YOUR TASK
Please repeat the listing in its entirety, without any alteration.

○ ○ ○ ○ ○

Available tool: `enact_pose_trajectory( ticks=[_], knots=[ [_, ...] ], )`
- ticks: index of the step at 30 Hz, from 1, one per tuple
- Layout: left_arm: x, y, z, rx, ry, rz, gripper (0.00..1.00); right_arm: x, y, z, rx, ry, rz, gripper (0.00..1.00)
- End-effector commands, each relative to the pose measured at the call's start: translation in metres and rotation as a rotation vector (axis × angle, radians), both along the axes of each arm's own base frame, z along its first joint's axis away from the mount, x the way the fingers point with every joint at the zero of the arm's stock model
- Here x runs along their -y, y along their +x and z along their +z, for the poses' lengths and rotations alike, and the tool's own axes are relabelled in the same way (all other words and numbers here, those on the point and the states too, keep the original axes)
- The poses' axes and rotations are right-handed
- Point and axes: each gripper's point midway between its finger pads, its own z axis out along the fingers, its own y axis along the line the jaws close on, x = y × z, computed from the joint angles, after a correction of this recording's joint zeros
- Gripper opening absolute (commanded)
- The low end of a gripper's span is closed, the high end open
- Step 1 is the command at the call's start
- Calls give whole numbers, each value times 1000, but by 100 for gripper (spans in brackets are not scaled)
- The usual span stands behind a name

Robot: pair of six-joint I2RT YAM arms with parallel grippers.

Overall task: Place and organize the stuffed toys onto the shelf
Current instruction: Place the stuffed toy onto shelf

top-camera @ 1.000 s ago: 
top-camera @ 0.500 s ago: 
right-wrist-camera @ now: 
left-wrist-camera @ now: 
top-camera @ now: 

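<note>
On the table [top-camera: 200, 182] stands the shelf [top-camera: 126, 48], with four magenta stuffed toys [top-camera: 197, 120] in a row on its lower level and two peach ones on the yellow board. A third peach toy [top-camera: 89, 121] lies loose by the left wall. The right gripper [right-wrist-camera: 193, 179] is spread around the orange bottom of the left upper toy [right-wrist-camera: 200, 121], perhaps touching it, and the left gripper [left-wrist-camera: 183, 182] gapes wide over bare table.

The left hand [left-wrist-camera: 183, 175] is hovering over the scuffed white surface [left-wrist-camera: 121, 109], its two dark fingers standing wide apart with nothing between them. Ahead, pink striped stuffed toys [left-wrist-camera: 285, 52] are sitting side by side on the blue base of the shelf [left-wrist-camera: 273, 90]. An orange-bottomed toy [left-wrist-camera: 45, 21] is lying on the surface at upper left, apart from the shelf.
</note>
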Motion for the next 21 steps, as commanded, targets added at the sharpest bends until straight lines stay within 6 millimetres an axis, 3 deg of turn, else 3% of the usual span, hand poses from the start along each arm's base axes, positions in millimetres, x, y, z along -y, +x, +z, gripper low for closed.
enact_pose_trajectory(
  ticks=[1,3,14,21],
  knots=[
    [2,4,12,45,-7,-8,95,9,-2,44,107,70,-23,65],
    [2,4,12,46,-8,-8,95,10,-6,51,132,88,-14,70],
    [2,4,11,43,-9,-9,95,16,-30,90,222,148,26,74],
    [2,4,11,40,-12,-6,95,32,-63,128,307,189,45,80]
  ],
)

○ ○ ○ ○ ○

EXERCISE SOLUTION
Available tool: `enact_pose_trajectory( ticks=[_], knots=[ [_, ...] ], )`
- ticks: index of the step at 30 Hz, from 1, one per tuple
- Layout: left_arm: x, y, z, rx, ry, rz, gripper (0.00..1.00); right_arm: x, y, z, rx, ry, rz, gripper (0.00..1.00)
- End-effector commands, each relative to the pose measured at the call's start: translation in metres and rotation as a rotation vector (axis × angle, radians), both along the axes of each arm's own base frame, z along its first joint's axis away from the mount, x the way the fingers point with every joint at the zero of the arm's stock model
- Here x runs along their -y, y along their +x and z along their +z, for the poses' lengths and rotations alike, and the tool's own axes are relabelled in the same way (all other words and numbers here, those on the point and the states too, keep the original axes)
- The poses' axes and rotations are right-handed
- Point and axes: each gripper's point midway between its finger pads, its own z axis out along the fingers, its own y axis along the line the jaws close on, x = y × z, computed from the joint angles, after a correction of this recording's joint zeros
- Gripper opening absolute (commanded)
- The low end of a gripper's span is closed, the high end open
- Step 1 is the command at the call's start
- Calls give whole numbers, each value times 1000, but by 100 for gripper (spans in brackets are not scaled)
- The usual span stands behind a name

Robot: pair of six-joint I2RT YAM arms with parallel grippers.

Overall task: Place and organize the stuffed toys onto the shelf
Current instruction: Place the stuffed toy onto shelf

top-camera @ 1.000 s ago: 
top-camera @ 0.500 s ago: 
right-wrist-camera @ now: 
left-wrist-camera @ now: 
top-camera @ now: 

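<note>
On the table [top-camera: 200, 182] stands the shelf [top-camera: 126, 48], with four magenta stuffed toys [top-camera: 197, 120] in a row on its lower level and two peach ones on the yellow board. A third peach toy [top-camera: 89, 121] lies loose by the left wall. The right gripper [right-wrist-camera: 193, 179] is spread around the orange bottom of the left upper toy [right-wrist-camera: 200, 121], perhaps touching it, and the left gripper [left-wrist-camera: 183, 182] gapes wide over bare table.

The left hand [left-wrist-camera: 183, 175] is hovering over the scuffed white surface [left-wrist-camera: 121, 109], its two dark fingers standing wide apart with nothing between them. Ahead, pink striped stuffed toys [left-wrist-camera: 285, 52] are sitting side by side on the blue base of the shelf [left-wrist-camera: 273, 90]. An orange-bottomed toy [left-wrist-camera: 45, 21] is lying on the surface at upper left, apart from the shelf.
</note>
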Motion for the next 21 steps, as commanded, targets added at the sharpest bends until straight lines stay within 6 millimetres an axis, 3 deg of turn, else 3% of the usual span, hand poses from the start along each arm's base axes, positions in millimetres, x, y, z along -y, +x, +z, gripper low for closed.
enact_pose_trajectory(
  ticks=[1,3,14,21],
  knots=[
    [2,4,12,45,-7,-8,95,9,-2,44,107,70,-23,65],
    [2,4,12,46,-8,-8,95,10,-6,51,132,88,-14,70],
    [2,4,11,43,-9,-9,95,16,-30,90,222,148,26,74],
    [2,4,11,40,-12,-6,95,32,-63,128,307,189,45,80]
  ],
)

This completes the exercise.